Les décisions du 28 février ne sont pas les premières adoptées dans le cadre de la FEP. Par exemple, la fourniture d’armes non létales à l’Ukraine (comme aussi à la Géorgie, à la Moldavie, etc.) a déjà été financée par l’Union européenne en 2021. La nouveauté tient au financement, par la décision (PESC) 2021/338, d’« armes destinées à libérer une force létale », en l’occurrence à hauteur de 450 millions d’euros (en outre, 50 millions supplémentaires sont consacrés à des équipements non létaux). La principale nouveauté de la FEP par rapport aux dispositifs antérieurs est précisément la possibilité de financer des armes létales. Il est remarquable que le Conseil ait pu atteindre l’unanimité requise, qui plus est dans un délai très rapide. Conformément à l’art. 31 § 1 TUE, la décision relative à la FEP (art. 5 § 3) permet à chaque État membre de s’abstenir lors de décisions ponctuelles et de ne pas participer au financement de la fourniture d’armes létales. Cette position ne fait pas obstacle à l’unanimité, sauf si elle est adoptée par au moins un tiers des États membres. Ne s’agissant pas d’un acte législatif, le Conseil n’est pas tenu de rendre public le résultat du vote. Toutefois, il est certain que certains États membres  ont exercé leur faculté d’ « abstention constructive » (l’Autriche, l’Irlande et Malte pour ne pas déroger à leur politique de neutralité permanente ; peut-être la Hongrie, dont la position n’est pas totalement claire).

De manière plus générale, en dépit de l’importance politique de la réponse européenne à la crise ukrainienne, il ne faut pas voir dans les récentes décisions une transformation radicale des structures de la PSDC. Par exemple, les décisions adoptées dans le cadre de la FEP ne sont pas applicables au Danemark, qui ne contribue pas au volet militaire de la PSDC (art. 5 du protocole 22 annexé aux traités et art. 5 § 4 de la décision (PESC) 2021/509).
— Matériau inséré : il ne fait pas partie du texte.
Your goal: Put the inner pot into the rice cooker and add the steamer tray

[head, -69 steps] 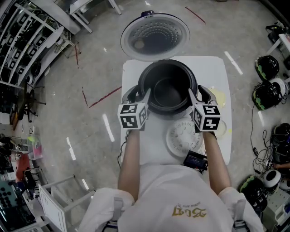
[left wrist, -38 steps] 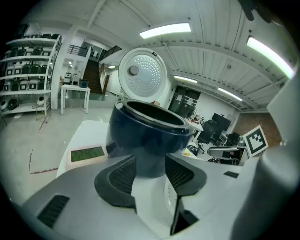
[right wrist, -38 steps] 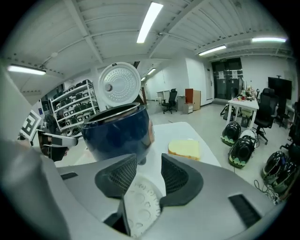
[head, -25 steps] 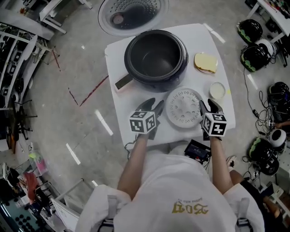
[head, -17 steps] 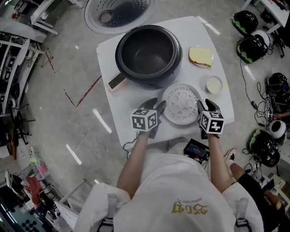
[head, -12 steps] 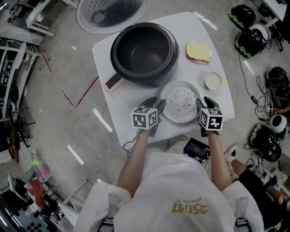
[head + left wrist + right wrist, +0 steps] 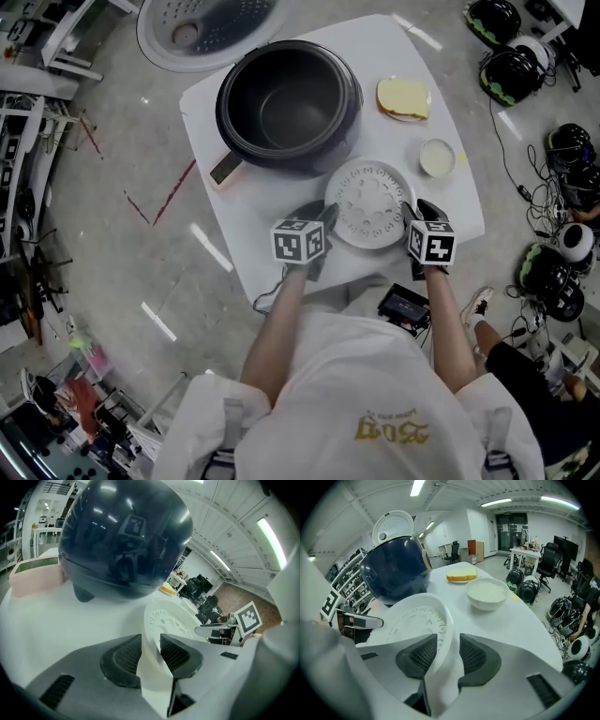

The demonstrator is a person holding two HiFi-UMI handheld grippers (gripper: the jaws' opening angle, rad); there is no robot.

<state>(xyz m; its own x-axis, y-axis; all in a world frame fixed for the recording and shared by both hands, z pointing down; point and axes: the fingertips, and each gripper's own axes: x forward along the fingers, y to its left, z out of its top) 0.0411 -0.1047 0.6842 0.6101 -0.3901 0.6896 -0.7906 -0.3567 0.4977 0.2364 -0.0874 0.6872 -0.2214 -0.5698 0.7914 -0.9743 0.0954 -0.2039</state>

En outre, les décisions du 28 février n’exigent pas de modifications législatives nationales d’envergure, même dans des États membres qui ont traditionnellement une politique restrictive en la matière. Par exemple, la loi italienne sur l’exportation d’armes n’interdit pas d’assister les États qui agissent dans le cadre de la légitime défense (art. 1 § 6, (a) de la loi sur le contrôle des exportations des armes). Il en va de même pour les principes politiques du gouvernement fédéral allemand relatifs à la mise en œuvre de la loi sur le contrôle des armes de guerre. Reste que, concernant en particulier l’Allemagne, jusqu’à présent cette faculté n’a été utilisée que de manière exceptionnelle. Les évolutions récentes ouvrent la voie à des modifications de la loi sur les armements, qui étaient déjà envisagés avant le conflit ukrainien.